Below is a set of records. Repeat all of them exactly.

[Extracted records]
◇ ◇ ◇ ◇ ◇

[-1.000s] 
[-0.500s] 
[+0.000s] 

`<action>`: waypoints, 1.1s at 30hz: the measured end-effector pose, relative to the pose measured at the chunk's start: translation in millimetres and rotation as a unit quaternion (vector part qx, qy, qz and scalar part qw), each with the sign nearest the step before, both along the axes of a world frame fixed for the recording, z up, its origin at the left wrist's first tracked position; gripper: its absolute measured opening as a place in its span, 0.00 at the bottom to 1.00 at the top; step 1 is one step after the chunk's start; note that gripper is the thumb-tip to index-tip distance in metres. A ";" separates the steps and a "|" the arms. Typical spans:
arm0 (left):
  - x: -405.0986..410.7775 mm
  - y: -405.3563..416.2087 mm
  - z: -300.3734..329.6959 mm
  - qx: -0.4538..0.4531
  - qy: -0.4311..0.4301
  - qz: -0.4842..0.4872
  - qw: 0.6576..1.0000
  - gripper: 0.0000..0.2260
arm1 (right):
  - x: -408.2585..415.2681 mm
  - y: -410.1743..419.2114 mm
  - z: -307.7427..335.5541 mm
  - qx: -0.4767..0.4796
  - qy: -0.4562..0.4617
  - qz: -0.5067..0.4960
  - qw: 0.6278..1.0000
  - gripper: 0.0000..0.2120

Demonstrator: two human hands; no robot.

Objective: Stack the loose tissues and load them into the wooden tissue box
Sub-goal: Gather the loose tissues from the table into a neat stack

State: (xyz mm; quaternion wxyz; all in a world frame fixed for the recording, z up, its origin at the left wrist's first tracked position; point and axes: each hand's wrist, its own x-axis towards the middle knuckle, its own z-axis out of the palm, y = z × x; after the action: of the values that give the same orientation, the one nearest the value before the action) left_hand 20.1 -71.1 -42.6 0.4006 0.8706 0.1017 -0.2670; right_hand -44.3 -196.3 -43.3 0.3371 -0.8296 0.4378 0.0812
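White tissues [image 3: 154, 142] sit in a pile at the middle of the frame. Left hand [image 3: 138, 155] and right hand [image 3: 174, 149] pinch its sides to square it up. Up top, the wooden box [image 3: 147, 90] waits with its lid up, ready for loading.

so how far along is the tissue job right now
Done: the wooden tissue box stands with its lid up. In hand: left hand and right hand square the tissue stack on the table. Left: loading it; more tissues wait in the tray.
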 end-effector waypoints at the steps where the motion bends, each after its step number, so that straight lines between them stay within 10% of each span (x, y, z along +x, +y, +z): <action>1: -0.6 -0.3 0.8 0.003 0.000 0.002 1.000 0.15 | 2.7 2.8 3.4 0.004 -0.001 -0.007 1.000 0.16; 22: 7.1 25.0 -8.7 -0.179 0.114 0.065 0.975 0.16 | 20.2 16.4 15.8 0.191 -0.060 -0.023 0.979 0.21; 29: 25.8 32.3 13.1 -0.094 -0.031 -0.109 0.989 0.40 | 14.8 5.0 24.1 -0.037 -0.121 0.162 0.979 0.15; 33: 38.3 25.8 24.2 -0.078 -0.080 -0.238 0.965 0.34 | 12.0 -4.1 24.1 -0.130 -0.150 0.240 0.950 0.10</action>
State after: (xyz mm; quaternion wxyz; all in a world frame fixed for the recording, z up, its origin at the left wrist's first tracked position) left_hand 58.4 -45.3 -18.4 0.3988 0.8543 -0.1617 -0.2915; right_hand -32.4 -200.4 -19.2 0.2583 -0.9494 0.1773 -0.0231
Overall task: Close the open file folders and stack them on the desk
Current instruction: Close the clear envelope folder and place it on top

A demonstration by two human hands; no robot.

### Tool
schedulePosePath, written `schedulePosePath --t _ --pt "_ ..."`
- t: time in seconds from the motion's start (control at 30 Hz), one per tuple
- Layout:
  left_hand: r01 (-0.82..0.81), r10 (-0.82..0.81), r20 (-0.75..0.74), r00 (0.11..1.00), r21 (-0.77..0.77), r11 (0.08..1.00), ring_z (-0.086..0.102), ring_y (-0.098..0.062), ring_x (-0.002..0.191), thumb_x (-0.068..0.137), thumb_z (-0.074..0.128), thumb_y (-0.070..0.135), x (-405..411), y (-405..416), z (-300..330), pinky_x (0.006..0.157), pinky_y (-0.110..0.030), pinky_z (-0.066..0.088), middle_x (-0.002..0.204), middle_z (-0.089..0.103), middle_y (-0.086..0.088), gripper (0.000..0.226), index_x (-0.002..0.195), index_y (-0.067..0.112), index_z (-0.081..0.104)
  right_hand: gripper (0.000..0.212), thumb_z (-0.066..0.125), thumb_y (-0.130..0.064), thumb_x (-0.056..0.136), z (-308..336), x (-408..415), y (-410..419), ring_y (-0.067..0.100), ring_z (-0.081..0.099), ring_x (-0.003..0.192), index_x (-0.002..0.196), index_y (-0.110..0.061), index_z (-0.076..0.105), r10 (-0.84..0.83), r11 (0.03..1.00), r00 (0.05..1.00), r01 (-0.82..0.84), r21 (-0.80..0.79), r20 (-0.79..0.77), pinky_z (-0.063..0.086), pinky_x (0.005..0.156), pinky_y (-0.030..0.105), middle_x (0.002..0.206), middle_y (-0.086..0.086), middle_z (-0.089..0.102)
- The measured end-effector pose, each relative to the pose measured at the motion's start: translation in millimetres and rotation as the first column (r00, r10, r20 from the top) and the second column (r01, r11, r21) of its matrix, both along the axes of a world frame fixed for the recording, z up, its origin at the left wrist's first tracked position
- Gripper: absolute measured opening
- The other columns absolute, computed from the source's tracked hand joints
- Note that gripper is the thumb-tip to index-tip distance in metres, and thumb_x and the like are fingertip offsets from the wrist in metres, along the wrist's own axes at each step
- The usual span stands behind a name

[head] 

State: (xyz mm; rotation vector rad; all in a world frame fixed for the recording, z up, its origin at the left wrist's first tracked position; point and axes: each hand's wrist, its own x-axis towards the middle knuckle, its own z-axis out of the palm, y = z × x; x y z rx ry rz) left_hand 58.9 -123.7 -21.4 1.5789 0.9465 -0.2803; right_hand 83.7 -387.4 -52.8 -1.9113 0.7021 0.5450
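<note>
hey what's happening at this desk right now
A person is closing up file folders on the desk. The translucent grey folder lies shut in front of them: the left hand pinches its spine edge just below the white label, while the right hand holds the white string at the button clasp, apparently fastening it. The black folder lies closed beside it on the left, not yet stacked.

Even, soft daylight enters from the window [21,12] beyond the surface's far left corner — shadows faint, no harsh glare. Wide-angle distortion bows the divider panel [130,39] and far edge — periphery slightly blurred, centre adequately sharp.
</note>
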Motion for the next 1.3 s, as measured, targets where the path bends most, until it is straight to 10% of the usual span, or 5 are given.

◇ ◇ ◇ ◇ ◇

TASK ANSWER
[-1.000s] 
[-0.500s] 
[+0.000s] 

`<action>`: waypoints, 1.1s at 30hz: the measured end-effector pose, relative to the pose measured at the chunk's start: translation in millimetres and rotation as a unit quaternion (vector part qx, qy, qz and scalar part qw), each with the sign nearest the step before, both along the axes of a world frame fixed for the recording, z up, its origin at the left wrist's first tracked position; gripper: its absolute measured opening as a place in its span, 0.00 at the bottom to 1.00 at the top; step 1 is one step after the chunk's start; note that gripper is the thumb-tip to index-tip distance in metres. A ";" separates the steps and a "|" the arms. Typical spans:
arm0 (left):
  - x: -405.0986..410.7775 mm
  - y: -405.3563..416.2087 mm
  - z: -300.3734..329.6959 mm
  - qx: -0.4538..0.4531
  - qy: -0.4311..0.4301
  - qz: -0.4842..0.4872
  - qw: 0.6576..1.0000
  - gripper: 0.0000..0.2260
arm1 (right):
  - x: -408.2585..415.2681 mm
  - y: -410.1743..419.2114 mm
  - z: -307.7427..335.5541 mm
  - qx: -0.4767..0.4796
  - qy: -0.4562..0.4617
  - qz: -0.5067..0.4960
  - qw: 0.6278..1.0000
  - gripper: 0.0000..0.2120

Demonstrator: two human hands; no robot.

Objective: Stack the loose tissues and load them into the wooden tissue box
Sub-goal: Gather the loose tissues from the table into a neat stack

State: (xyz mm; quaternion wxyz; all in a world frame fixed for the recording, z up, its origin at the left wrist's first tracked position; point and axes: each hand's wrist, its own x-axis towards the middle knuckle, its own z-axis out of the palm, y = z × x; after the action: of the values that give the same orientation, the one nearest the value before the action) left_hand 20.1 -71.1 -42.6 0.4006 0.8706 0.1017 -0.2670; right_hand -44.3 -196.3 -43.3 0.3371 -0.8296 0.4378 0.0812
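White tissues [image 3: 154, 142] sit in a pile at the middle of the frame. Left hand [image 3: 138, 155] and right hand [image 3: 174, 149] pinch its sides to square it up. Up top, the wooden box [image 3: 147, 90] waits with its lid up, ready for loading.

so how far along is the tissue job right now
Done: the wooden tissue box stands with its lid up. In hand: left hand and right hand square the tissue stack on the table. Left: loading it; more tissues wait in the tray.
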 end-effector waypoints at the steps where the motion bends, each after its step number, so that straight lines between them stay within 10% of each span (x, y, z along +x, +y, +z): <action>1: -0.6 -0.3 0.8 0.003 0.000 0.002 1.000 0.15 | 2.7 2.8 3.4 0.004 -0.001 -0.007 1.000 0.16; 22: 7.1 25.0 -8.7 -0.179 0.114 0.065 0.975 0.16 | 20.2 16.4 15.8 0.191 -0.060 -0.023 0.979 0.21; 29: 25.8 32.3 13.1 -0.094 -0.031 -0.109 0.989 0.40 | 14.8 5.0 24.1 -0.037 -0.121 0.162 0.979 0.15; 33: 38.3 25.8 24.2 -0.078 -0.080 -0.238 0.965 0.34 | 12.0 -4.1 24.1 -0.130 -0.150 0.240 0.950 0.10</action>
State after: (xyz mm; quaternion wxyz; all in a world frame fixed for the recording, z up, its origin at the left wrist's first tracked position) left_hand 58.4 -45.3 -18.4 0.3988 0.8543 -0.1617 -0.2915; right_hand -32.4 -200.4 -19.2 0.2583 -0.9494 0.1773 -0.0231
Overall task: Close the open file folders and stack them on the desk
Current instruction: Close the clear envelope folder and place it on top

A demonstration by two human hands; no robot.

### Tool
schedulePosePath, written `schedulePosePath --t _ --pt "_ ..."`
- t: time in seconds from the motion's start (control at 30 Hz), one per tuple
- Layout:
  left_hand: r01 (-0.82..0.81), r10 (-0.82..0.81), r20 (-0.75..0.74), r00 (0.11..1.00), r21 (-0.77..0.77), r11 (0.08..1.00), ring_z (-0.086..0.102), ring_y (-0.098..0.062), ring_x (-0.002..0.191), thumb_x (-0.068..0.137), thumb_z (-0.074..0.128), thumb_y (-0.070..0.135), x (-405..411), y (-405..416), z (-300..330), pinky_x (0.006..0.157), pinky_y (-0.110..0.030), pinky_z (-0.066..0.088), middle_x (-0.002..0.204), middle_z (-0.089..0.103), middle_y (-0.086..0.088), gripper (0.000..0.226), index_x (-0.002..0.195), index_y (-0.067..0.112), index_z (-0.081..0.104)
  right_hand: gripper (0.000..0.212), thumb_z (-0.066..0.125), thumb_y (-0.130..0.064), thumb_x (-0.056..0.136), z (-308..336), x (-408..415), y (-410..419), ring_y (-0.067..0.100), ring_z (-0.081..0.099), ring_x (-0.003..0.192), index_x (-0.002..0.196), index_y (-0.110..0.061), index_z (-0.076..0.105), r10 (-0.84..0.83), r11 (0.03..1.00), r00 (0.05..1.00), r01 (-0.82..0.84), r21 (-0.80..0.79), r20 (-0.79..0.77), pinky_z (-0.063..0.086), pinky_x (0.005..0.156), pinky_y (-0.030..0.105), middle_x (0.002..0.206), middle_y (-0.086..0.086), middle_z (-0.089..0.102)
- The measured end-effector pose, each relative to the pose measured at the motion's start: translation in millimetres and rotation as the first column (r00, r10, r20 from the top) and the second column (r01, r11, r21) of its matrix, both along the axes of a world frame fixed for the recording, z up, its origin at the left wrist's first tracked position
- Gripper: absolute measured opening
- The other columns absolute, computed from the source's tracked hand joints
- Note that gripper is the thumb-tip to index-tip distance in metres, and thumb_x and the like are fingertip offsets from the wrist in metres, along the wrist's own axes at each step
- The usual span stands behind a name

[head] 

State: (xyz mm; rotation vector rad; all in a world frame fixed for the recording, z up, its origin at the left wrist's first tracked position; point and axes: each hand's wrist, its own x-axis towards the middle knuckle, its own z-axis out of the palm, y = z × x; x y z rx ry rz) left_hand 58.9 -123.7 -21.4 1.5789 0.9465 -0.2803; right_hand 83.7 -387.4 -52.8 -1.9113 0.7021 0.5450
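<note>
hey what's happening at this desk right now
A person is closing up file folders on the desk. The translucent grey folder lies shut in front of them: the left hand pinches its spine edge just below the white label, while the right hand holds the white string at the button clasp, apparently fastening it. The black folder lies closed beside it on the left, not yet stacked.

Even, soft daylight enters from the window [21,12] beyond the surface's far left corner — shadows faint, no harsh glare. Wide-angle distortion bows the divider panel [130,39] and far edge — periphery slightly blurred, centre adequately sharp.
</note>
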Motion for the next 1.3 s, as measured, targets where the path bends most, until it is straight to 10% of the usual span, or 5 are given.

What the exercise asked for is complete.